Overall, the SAFEst thing for Bitcoiners to do is keep their coins, back-up their hard drives, and encrypt their important files using PGP/GPG. The SAFEst thing for MaidSafe to do is to find a VC or go back to the drawing board.

Lest we forget that there’s Bitcoin and there’s Bitcoin, so let’s take the time to understand it before we run on to the next thing.

Our future selves will thank us for it.

___ ___ ___

  1. That is, more money than time, leading to frivolous “investments” while foregoing due diligence. More time than money, on the other hand, lead to such culinary wonders as curries and perogies. [?]

  2. Charlie: Look, the girl, she wears a Lance Armstrong bracelet, OK? So I tell you I have cancer, right? Then you’re gonna tell her, she’s going to feel sorry for me, we’re going to start dating, and that’s the way the lie works! Dennis: That’s a horrible thing to do! Charlie: Well, I’m a bad guy then! Dennis: You are a bad guy! You lied to us! Charlie: All right look at this, sometimes you’ve got to crack a few eggs to make an omelet. Dennis: You’ve got to crack a couple eggs to make an omelet? Charlie: Yeah, you gotta crack an egg. Dennis: So you’re throwing down life lessons now? Charlie: I’m throwing down eggs! Dennis: Class is in session, the teacher’s teaching class now! Charlie: I’m cracking eggs of wisdom! From It’s Always Sunny in Philadelphia, Season 1, Episode 4: Charlie Has Cancer. [?]

  3. The “sharing economy”, as near as I can tell, appears to be a euphemism for 21st century feudal copyhold, wherein proles never own anything. This isn’t a bad thing at all and is in many ways superior to the consumerist socialism currently employed. More renting/sharing = less buying = less environmental degradation. The downside of the “sharing economy,” at least in the short term, is that it does nothing to address the sense of entitlement of material well-being and it reduces the sense of ownership and the skills needed to function in the world. Why fix your squeaky bicycle brakes when you’re only renting it? Why understand how anything works when you can make it someone else’s problem? Perhaps this will be remedied over time. [?]

  4. “Scammers” includes everyone trying to sell you anything online, especially for bitcoin, until proven otherwise. Particularly after Mt Gox, it should be clear to Bitcoiners that we have no recourse whatsoever, and must therefore stay skeptical. bitcoins are too precious to just toss around.

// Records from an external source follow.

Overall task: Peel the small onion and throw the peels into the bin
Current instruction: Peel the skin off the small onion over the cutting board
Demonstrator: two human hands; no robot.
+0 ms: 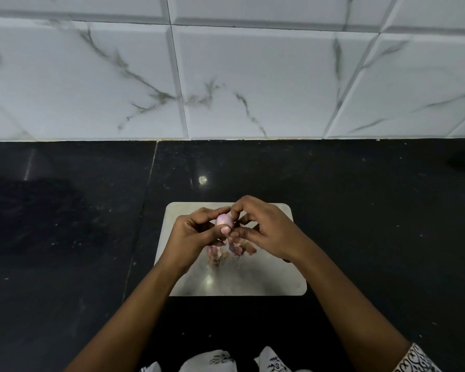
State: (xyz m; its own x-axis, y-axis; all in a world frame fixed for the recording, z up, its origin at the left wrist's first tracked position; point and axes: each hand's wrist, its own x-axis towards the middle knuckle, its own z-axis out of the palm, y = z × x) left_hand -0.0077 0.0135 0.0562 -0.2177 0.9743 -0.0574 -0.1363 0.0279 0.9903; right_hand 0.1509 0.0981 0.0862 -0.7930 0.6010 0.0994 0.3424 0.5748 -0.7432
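Small pinkish onion [222,220] pinched by left hand [196,232], right hand [263,228] fingertips pinching its skin, peels [226,251] below

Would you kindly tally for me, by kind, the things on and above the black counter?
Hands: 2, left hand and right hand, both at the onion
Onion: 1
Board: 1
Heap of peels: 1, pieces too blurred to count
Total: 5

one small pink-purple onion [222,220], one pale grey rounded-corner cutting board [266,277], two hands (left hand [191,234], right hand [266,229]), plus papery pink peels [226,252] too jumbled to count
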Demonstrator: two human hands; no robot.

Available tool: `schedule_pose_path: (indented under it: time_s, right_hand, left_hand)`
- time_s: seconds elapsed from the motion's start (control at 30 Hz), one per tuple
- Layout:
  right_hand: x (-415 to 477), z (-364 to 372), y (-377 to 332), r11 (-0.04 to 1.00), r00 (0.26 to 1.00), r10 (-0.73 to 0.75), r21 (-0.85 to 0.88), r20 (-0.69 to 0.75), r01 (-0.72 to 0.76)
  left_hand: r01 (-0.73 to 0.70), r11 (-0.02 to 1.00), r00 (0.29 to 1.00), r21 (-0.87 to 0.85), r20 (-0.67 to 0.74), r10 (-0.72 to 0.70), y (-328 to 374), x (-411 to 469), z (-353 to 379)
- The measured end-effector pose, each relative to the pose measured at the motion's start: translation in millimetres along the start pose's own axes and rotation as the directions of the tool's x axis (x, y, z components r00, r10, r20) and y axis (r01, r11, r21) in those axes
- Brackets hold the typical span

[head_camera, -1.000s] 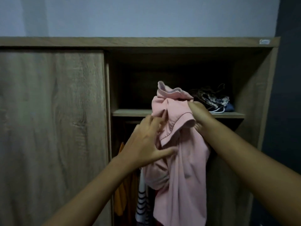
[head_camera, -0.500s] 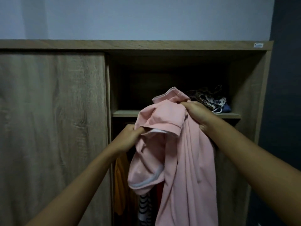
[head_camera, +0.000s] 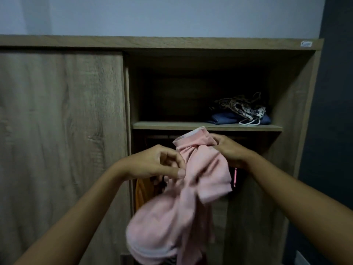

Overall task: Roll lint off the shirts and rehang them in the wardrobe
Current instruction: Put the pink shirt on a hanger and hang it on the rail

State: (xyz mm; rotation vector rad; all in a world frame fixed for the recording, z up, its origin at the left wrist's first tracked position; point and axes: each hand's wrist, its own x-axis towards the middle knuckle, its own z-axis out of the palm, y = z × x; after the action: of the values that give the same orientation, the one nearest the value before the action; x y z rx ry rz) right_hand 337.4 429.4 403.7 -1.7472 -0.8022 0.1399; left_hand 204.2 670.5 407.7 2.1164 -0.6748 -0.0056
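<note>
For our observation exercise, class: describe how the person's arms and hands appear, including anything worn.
No sleeves show: both arms are bare to the frame's edge. The left hand and right hand wear no gloves, and no watch, bracelet or ring is visible.

So the pink shirt (head_camera: 206,169) sits lower now, with its collar under the shelf (head_camera: 162,125) edge instead of up in front of it. The left grip (head_camera: 158,165) goes from flat on the fabric to pinching it beside the collar. The right grip (head_camera: 231,152) drops too, uncovering the blue folded pile (head_camera: 223,118).
</note>
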Motion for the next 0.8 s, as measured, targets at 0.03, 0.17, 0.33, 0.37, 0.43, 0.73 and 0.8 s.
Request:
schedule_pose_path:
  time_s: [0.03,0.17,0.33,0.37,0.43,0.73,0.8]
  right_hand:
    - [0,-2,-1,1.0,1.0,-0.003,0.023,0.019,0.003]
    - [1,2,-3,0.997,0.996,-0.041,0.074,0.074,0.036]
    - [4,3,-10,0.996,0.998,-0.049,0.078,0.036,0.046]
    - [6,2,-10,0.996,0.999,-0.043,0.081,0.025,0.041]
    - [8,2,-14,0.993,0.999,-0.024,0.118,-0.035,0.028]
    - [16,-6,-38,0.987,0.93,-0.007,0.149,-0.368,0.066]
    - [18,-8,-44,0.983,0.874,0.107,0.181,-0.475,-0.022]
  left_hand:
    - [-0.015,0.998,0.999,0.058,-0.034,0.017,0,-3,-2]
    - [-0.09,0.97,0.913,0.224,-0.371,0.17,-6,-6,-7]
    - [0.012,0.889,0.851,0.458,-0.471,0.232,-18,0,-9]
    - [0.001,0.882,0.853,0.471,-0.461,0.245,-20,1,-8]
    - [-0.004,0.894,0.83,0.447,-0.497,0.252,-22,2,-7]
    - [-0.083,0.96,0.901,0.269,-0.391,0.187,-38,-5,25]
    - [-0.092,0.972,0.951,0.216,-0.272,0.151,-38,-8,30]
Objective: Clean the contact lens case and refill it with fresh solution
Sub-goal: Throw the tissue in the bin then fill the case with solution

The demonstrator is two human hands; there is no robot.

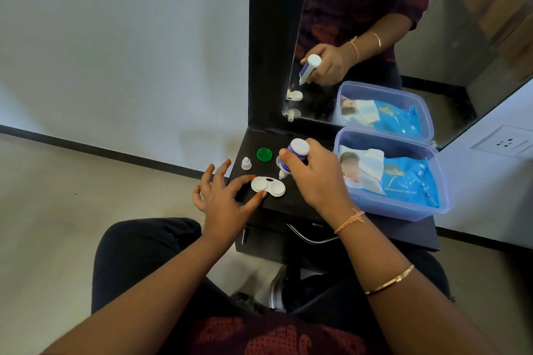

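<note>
While left hand steadies case (fingers spread), right hand grips bottle.

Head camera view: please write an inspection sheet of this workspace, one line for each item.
Surface: black shelf below a mirror.
Job's things: white lens case, both wells open; solution bottle tipped nozzle-down beside it; bottle cap; green lid.
Clutter: plastic box holding a wet wipes pack.
Grippers: left hand steadies the case; right hand holds the bottle.
Cables: nothing seen.
Surroundings: wall socket, white wall.
</note>
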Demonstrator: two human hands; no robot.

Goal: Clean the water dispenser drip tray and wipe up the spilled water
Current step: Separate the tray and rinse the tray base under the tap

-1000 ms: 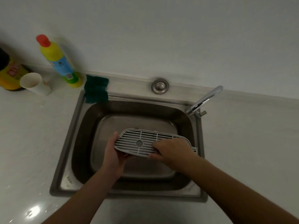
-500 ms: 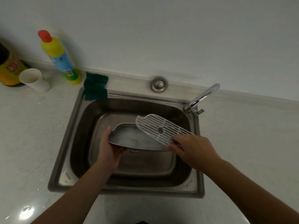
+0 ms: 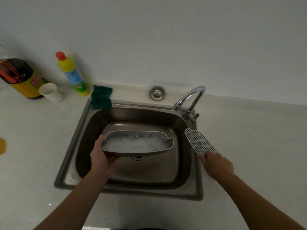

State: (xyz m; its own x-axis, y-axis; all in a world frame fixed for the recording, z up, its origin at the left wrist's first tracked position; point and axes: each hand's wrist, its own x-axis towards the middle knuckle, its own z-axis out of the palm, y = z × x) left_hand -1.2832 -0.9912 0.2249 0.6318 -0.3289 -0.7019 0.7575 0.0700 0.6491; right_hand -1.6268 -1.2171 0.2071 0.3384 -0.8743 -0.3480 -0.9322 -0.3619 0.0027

  5. GG is where exactly zero serious development talk happens. Devlopment is on IRC. Scamming, apparently, is on GG. [?]

  6. David Irvine: “The funds raised will go to the [MaidSafe] foundation. Some used to fund core dev for three years, some to seed the network some to create dev pods. BitAngels loan MSC to make this happen (great for them to do this)”…”The foundation et all is explained in the papers and the site and in hundreds of posts. Why do you think MaidSafe gets all the funds you have read the papers (btw if it did I imagine nearly nobody would have an issue with that, MaidSafe have went way past a respectable stance here)? MaidSafe gets none of the funding directly and there are no founders shares, core dev will get funded for three years (MaidSafe) though. I think this is explained and you seem to be saying you understand that part.” Irvine’s tone is classic scammer shit: making people feel stupid for not investing. Making people feel stupid for investing is quite a different story. That’s just education. [?]